Stephanie’s best friend offered to become their gestational carrier with their frozen embryos.
“We had never thought about that option,” said Stephanie. “It wasn’t our plan B or even plan F.”
Their friend traveled to the center in Colorado and for months took fertility medicines, but her body did not progress as doctors had hoped. That experience became a stepping stone, though, broadening the O’Haras’ perspective to what alternatives were available. They decided to explore hiring a gestational carrier, or surrogate, using their frozen embryos. At the time surrogacy was not legal in Oklahoma and Texas was a more surrogate-friendly state in regards to supportive legislation, so Stephanie researched several Texas agencies and before she knew it was receiving surrogate profiles to review.

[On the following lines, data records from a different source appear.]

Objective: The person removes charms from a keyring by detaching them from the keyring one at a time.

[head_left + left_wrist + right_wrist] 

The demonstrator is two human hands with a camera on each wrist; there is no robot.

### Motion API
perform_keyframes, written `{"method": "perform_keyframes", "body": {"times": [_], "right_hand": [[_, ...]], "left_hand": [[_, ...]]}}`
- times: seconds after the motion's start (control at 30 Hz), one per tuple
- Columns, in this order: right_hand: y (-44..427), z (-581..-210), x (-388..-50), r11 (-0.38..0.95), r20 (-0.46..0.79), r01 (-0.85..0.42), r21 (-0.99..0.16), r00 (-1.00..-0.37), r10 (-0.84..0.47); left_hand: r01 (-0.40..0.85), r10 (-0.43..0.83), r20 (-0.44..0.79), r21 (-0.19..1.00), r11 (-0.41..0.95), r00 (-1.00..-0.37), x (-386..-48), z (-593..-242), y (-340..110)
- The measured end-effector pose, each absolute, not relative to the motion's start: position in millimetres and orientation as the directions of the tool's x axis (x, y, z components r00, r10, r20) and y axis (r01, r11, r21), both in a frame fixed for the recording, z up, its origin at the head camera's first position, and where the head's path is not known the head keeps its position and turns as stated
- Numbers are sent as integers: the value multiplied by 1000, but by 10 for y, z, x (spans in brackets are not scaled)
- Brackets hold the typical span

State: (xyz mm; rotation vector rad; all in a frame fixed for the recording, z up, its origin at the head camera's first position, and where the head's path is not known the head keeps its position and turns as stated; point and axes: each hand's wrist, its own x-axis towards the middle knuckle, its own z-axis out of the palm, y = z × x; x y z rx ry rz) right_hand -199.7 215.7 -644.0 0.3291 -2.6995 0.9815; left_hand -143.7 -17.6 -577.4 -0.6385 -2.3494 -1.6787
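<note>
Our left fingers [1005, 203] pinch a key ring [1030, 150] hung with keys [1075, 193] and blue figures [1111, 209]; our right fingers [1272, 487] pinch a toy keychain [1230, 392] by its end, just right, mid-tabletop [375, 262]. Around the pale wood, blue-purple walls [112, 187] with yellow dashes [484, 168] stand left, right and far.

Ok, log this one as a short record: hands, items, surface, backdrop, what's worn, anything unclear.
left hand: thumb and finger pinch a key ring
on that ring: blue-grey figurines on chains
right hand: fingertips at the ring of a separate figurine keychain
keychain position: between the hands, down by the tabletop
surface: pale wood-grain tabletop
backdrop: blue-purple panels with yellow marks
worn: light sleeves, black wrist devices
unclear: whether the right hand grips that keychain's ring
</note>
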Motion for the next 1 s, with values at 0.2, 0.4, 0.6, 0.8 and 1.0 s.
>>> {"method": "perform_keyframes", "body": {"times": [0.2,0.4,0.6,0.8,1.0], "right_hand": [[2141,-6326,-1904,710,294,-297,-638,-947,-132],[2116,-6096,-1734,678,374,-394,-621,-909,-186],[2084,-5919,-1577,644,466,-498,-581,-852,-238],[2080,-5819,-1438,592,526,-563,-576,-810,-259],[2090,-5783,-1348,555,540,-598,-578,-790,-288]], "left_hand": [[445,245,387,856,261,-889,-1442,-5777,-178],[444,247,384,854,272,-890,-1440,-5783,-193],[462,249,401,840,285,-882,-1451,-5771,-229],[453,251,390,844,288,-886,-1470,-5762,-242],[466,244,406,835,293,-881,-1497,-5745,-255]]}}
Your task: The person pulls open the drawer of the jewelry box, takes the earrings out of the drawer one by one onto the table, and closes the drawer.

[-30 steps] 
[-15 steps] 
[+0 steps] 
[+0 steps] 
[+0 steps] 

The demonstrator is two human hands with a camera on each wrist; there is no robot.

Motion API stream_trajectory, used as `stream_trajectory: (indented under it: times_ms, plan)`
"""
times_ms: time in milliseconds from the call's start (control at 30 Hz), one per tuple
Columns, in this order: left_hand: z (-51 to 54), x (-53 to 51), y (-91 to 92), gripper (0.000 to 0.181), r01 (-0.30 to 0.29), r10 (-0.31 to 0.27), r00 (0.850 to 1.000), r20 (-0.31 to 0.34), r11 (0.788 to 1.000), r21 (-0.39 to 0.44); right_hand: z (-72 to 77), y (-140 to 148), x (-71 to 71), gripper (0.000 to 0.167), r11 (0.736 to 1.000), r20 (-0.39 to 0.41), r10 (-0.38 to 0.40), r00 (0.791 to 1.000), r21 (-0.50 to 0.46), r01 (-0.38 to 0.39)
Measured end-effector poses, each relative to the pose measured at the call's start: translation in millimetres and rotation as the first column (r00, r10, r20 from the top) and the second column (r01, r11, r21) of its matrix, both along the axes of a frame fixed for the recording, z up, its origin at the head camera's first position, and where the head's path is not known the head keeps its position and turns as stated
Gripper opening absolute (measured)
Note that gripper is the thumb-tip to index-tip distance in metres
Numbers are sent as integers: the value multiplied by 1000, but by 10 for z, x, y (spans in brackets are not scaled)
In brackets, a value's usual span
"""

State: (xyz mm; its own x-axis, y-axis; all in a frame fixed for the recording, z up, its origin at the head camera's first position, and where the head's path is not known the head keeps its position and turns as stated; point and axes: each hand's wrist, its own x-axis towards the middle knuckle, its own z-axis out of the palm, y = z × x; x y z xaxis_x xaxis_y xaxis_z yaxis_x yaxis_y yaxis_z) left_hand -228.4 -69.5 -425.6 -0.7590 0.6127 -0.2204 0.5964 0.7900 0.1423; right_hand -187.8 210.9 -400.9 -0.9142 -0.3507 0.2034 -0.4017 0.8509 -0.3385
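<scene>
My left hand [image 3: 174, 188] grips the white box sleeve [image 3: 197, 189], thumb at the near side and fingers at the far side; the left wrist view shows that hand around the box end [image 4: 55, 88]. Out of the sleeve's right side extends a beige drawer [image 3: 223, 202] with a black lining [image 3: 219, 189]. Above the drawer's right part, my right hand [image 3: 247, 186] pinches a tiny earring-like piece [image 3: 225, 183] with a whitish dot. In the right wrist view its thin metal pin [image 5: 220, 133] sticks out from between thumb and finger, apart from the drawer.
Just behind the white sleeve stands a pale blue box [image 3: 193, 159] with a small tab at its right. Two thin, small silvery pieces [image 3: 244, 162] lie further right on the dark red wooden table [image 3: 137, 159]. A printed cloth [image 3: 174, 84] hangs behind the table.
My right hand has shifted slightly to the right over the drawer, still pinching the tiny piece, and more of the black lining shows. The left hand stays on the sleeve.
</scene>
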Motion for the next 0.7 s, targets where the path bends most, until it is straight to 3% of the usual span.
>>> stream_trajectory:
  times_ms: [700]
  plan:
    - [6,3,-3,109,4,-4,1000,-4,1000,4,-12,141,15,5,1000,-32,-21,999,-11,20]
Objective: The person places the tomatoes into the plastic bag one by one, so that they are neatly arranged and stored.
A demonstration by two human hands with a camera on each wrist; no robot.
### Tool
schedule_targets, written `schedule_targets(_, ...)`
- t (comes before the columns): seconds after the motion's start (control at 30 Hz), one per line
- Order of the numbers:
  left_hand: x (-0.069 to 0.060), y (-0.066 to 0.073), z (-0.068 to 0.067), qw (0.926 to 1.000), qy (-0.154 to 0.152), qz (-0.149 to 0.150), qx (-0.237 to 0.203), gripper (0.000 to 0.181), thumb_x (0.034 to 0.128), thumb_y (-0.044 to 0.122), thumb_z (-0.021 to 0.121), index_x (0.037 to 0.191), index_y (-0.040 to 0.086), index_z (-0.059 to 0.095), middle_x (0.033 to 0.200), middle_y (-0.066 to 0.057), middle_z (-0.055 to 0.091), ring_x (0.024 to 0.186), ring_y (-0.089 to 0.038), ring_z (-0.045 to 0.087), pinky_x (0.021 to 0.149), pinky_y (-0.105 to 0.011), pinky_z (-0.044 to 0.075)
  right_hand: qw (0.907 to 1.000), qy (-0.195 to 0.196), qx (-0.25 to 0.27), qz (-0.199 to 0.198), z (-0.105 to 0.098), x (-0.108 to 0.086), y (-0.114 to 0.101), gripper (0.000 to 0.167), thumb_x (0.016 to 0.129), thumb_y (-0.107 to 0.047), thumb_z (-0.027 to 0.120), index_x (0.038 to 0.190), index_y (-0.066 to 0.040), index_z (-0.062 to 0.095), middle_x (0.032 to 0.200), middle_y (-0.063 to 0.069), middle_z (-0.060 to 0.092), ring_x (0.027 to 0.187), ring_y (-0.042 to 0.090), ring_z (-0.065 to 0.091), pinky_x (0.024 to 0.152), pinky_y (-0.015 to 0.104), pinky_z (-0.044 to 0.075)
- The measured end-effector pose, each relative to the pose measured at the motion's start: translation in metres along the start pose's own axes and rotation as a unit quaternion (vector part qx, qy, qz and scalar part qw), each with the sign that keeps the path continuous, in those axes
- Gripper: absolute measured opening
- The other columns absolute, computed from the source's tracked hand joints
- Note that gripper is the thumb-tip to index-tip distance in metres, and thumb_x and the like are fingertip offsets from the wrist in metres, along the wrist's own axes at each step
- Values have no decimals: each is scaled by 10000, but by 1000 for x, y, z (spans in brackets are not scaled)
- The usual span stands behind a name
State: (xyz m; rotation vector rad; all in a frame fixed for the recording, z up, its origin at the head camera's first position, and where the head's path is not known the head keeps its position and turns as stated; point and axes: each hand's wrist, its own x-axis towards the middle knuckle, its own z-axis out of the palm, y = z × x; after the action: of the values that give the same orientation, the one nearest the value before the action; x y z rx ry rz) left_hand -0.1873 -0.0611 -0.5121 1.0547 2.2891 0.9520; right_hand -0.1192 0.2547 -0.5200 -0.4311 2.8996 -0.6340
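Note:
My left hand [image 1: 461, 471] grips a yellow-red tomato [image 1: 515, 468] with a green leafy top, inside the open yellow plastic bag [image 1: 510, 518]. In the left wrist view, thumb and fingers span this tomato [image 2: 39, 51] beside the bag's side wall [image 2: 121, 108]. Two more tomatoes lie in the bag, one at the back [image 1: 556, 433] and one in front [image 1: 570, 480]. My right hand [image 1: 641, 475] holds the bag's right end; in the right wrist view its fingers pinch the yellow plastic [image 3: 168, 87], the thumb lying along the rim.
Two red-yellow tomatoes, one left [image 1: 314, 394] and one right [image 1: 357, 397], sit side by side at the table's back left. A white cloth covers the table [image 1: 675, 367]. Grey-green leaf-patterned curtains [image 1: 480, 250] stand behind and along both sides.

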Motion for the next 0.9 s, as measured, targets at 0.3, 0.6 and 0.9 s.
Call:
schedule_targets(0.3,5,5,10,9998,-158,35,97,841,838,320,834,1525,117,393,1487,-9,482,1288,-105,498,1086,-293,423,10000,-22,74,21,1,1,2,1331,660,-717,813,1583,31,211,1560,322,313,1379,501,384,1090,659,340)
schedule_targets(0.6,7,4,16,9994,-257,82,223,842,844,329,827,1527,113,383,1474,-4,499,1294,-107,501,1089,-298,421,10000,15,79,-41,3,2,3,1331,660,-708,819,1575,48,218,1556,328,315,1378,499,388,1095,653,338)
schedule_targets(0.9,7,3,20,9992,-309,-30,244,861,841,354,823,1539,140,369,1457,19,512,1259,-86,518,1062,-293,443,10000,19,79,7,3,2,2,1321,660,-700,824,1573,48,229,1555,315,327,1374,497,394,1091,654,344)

“It was the strangest thing to go through,” laughs Stephanie, equating it to online dating.
When Stephanie came across Tiffany’s profile, she had a feeling she’d found their surrogate. The mom who had previously served as a surrogate had much in common with Stephanie, and upon meeting in person, Stephanie felt that though surrogates are compensated, Tiffany had a true passion for helping others. After 18 months of contractual agreements, insurance investigations, fertility treatments for Tiffany and doctor’s appointments, Tiffany gave birth to the O’Haras’ miracle twins.
While the long and complicated journey was worth the end result, it was not without extensive pain and heartbreak. Stephanie employed a counselor for several years to help her cope with feelings of despair, failure, depression and isolation. She dealt with feelings of jealousy and disappointment, and then shame when women around her became pregnant.
Stephanie placed significant pressure on herself to get pregnant and yet every time she did she lived in extreme fear of losing the baby, all of which she says wreaked havoc on her marriage. Stephanie relied heavily on her faith, friends, online support groups and eventually a life coach to change her perspective from failure to feeling worthy as a woman and mom.
Now Stephanie spends time talking with and encouraging other moms dealing with infertility, imploring them to hang on to hope and explore all the options science and medicine have made available. She wrote a book about her experience, Angel Wings, to spread awareness about the need for advocacy for reproductive assistance.
“If you look at surrogacy laws across the nation, legislation has not caught up with technology,” said Stephanie. “House Bill 2468 just made surrogacy in Oklahoma legal in 2019, allowing courts to approve surrogacy contracts. But there is so much work to be done. Whether infertile couples or single people or same-sex couples, if you wish to be a parent, you should be allowed that opportunity.”
In addition to the need for legislation for assisted reproductive technology, Stephanie hopes to lobby for insurance companies to pay for fertility treatments and surrogacy in Oklahoma. She also wants to bring to light the very real and often misunderstood plight surrounding secondary infertility.
“People around me would say ‘sorry you had a miscarriage but at least you have Aidan,’” said Stephanie. “I was deeply grateful for Aidan but that did not make my desire for more kids any less valid. We often find ourselves unable to talk about secondary infertility because we’re supposed to just be thankful for the child we have.”
Stephanie and surrogate Tiffany remain close friends, and together they started a nonprofit for those struggling with miscarriage, infertility and difficult pregnancies. A portion of her book proceeds supports the organization, and she and her husband have also raised funds to provide five $5,000 scholarships to families or individuals who need financial assistance to bring their dreams of a family to fruition.
“There are so many paths to parenthood and we need to support the infertile in every way,” said Stephanie. “It’s such a taboo subject, and it’s been that way for far too long.”